A bubble chart is a type of scatter plot which can depict three dimensions of data through the position ($x$ and $y$ coordinates) and size of the marker. The plt.scatter method can produce bubble charts by passing the marker size to its s attribute (in $(\mathrm{points})^2$ such that the area of the marker is proportional to the magnitude of the third dimension).
The files gdp.tsv, bmi_men.tsv and population_total.tsv contain the following data from 2007 for each country: the GDP per person per capita in international dollars fixed at 2005 prices, the body mass index (BMI) of men (in $\mathrm{kg/m^2}$) and the total population. Generate a bubble chart of BMI against GDP, in which the population is depicted by the size of the bubble markers. Beware: some data is missing for some countries.
Bonus exercise: colour the bubbles by continent using the list provided in the file continents.tsv.
Solution P7.4.3
Here is one approach:
import numpy as np
import matplotlib.pyplot as plt
def read_data(filename, data_type=float):
"""
Read in data from filename from two-column, tab-separated format
of country, value pairs.
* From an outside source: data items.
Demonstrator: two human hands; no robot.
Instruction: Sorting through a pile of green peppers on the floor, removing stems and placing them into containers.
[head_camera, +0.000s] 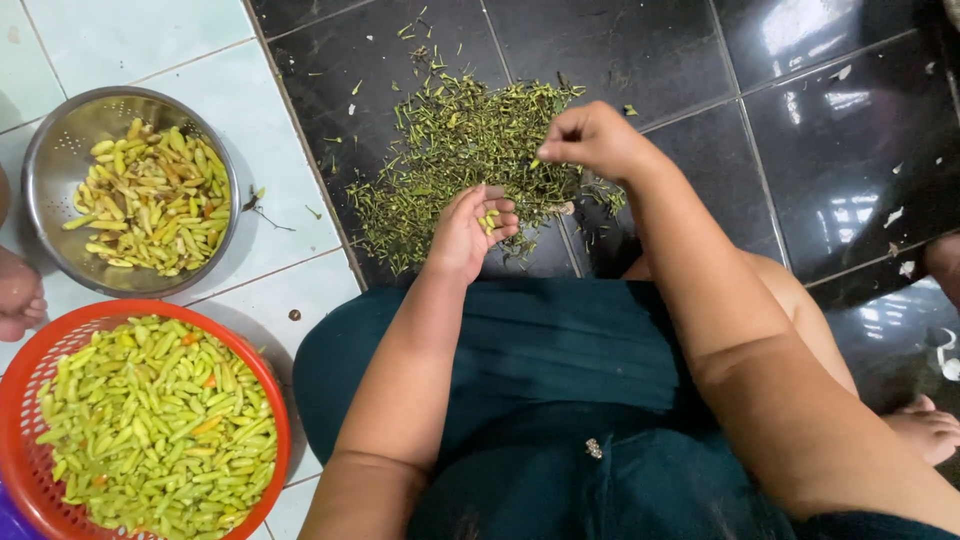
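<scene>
My left hand (467, 231) is cupped palm-up above my lap, holding a few small yellow-green chili peppers (489, 220). Just up and to the right, my right hand (590, 138) has its fingers pinched together over a heap of green stems (460, 150) on the dark floor tiles; whether it holds a stem cannot be seen. The stem heap spreads out in front of my knees. Both forearms reach forward over my dark teal clothing.
A steel bowl (60, 130) with yellow-green chilies stands at the upper left on pale tiles. Below it is a red plastic basket (20, 400) heaped with green chilies. Another person's foot (18, 296) shows at the left edge. A bare foot (930, 425) lies at the right.
</scene>
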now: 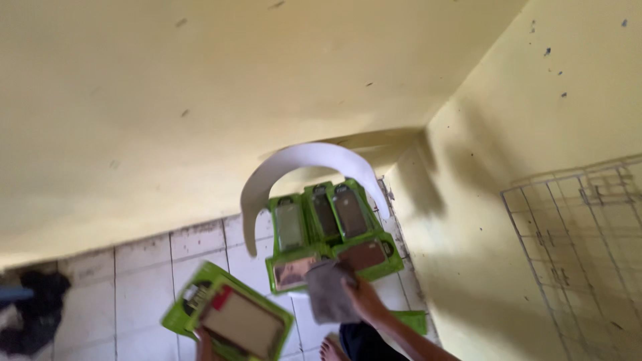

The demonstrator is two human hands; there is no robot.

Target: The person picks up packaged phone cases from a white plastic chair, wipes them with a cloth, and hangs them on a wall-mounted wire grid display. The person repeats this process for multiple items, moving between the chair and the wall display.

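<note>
Right hand (pixel 364 297) is gripping a grey cloth (pixel 329 291), pressing it vs. the green phone-case packs (pixel 321 224) lying on the tiled floor (pixel 144 281) by the yellow wall (pixel 508 134). Left hand (pixel 204 347), mostly out of frame, is holding another green pack (pixel 231 317) w/ fingers closed on its bottom edge, just above the floor.

Packaged phone cases (pixel 331 230) on floor in wall corner, wire grid (pixel 582 234) to their right

I hold a grey cloth (pixel 329 291) bunched against the floor's green packs; a tilted, blurry green phone-case pack (pixel 229 313), seemingly unopened
</note>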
Cast the value to the data type specified
by data_type and return it as values to a dictionary keyed by country.
"""
print(f"Reading data from file {filename}")
data = {}
with open(filename, "r") as fi:
for line in fi.readlines():
fields = line.split("\t")
if len(fields) != 2:
# No data for this country
continue
country, value = fields[0], fields[1].strip()
if not value:
# Blank data field for this country
continue
data[country] = data_type(value)
return data
# Read in the raw data
raw_pop = read_data("population_total.tsv")
raw_bmi = read_data("bmi_men.tsv")
raw_gdp = read_data("gdp.tsv")
continent = read_data("continents.tsv", str)
# Get an alphabetically-sorted list of countries which have entries in all
# of the data sets just read in.
countries = (
set(raw_pop.keys())
& set(raw_bmi.keys())
& set(raw_gdp.keys())
& set(continent.keys())
)
countries = sorted(list(countries))
# Convert the dictionaries of data to numpy arrays
pop = np.array([raw_pop[country] for country in countries])
bmi = np.array([raw_bmi[country] for country in countries])
gdp = np.array([raw_gdp[country] for country in countries])
# Set the colours of the plotted bubbles by continent
continent_colours = {
"Africa": "b",
"Asia": "r",
"North America": "y",
"South America": "m",
"Europe": "g",
"Oceania": "c",
}
colours = [continent_colours[continent[country]] for country in countries]
# Set the bubble sizes (circle areas) by population, scaled to 2000 pts^2
# per billion people, but with a minimum size of 16 pts^2
sizes = np.clip(pop / 1.0e9 * 2000, 16, None)
fig, ax = plt.subplots()
sct = ax.scatter(gdp, bmi, s=sizes, c=colours, edgecolor="w")
# Make the bubbles a bit transparent: some large ones overlap smaller ones
sct.set_alpha(0.75)
# The countries' GDPs span several orders of magnitude so a log-scale
# is appropriate.
ax.set_xscale("log")
ax.set_xlabel("GDP per capita")
ax.set_ylabel("Body Mass Index of men (kg/m2)")
plt.show()
The figure produced has been styled to resemble those of gapminder.org.